Isn't this original code now fine and you instead just need to remove the following
// Don't expand for NEON if (VT.isFixedLengthVector()) return SDValue();
block because that is covered by the !VT.isScalableVector() check?
I believe I've corrected this now; I think you're right that the inputs will always be the same type anyway though. I agree that it is safer to leave the handling in just in case that does get triggered.
Looking generally good but I see some possible minor improvements/cleanup.
Nit: Does isFixedSVE want to move down with the use?
Is this line necessary or could it be pushed up? At a glance it appears it should already be an integer VT derived from VT. Same question for the VT assignment.
What about return EnableVectorFcopysignExtendRound;?
By this point we know the result type is legal because results are legalised before operands. What's important here is the result type remains legal after splitting the operands. Given the result and first operands have the same type this means ensuring the types of LHSLo and LHSHi are legal after splitting.
There's a function GetSplitDestVTs which returns the types expected from splitting.
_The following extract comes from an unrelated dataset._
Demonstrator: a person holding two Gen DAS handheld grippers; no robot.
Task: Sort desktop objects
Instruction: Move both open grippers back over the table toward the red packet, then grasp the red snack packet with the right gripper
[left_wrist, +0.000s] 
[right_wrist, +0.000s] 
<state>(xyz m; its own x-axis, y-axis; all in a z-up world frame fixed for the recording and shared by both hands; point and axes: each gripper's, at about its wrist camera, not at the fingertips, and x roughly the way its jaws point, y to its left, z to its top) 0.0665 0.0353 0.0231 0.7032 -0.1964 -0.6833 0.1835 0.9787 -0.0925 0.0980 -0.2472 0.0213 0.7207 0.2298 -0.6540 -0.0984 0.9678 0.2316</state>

I mention this because I think it's better to query the expected types are legal before performing the actual splitting.
Ah ok I think I was considering this wrong, I thought that the result type of the concat (which is the result type of the original FCOPYSIGN) needed to be legal for us to do the transform
If that's already legal, is there a problem? Is there a case where splitting an already legal vector in two would make a vector illegal? (genuine question I'm not sure when this would pop up)
Or do we need RHSLo to be legal?
You can have multiple legal types for the same vector element type. For NEON v4f32 and v2f32 are legal. So it is possible for the result type to be legal and yet still be legal after splitting. Likewise v1f32 is not legal for NEON and so it is possible to enter with a legal type that would become illegal when split.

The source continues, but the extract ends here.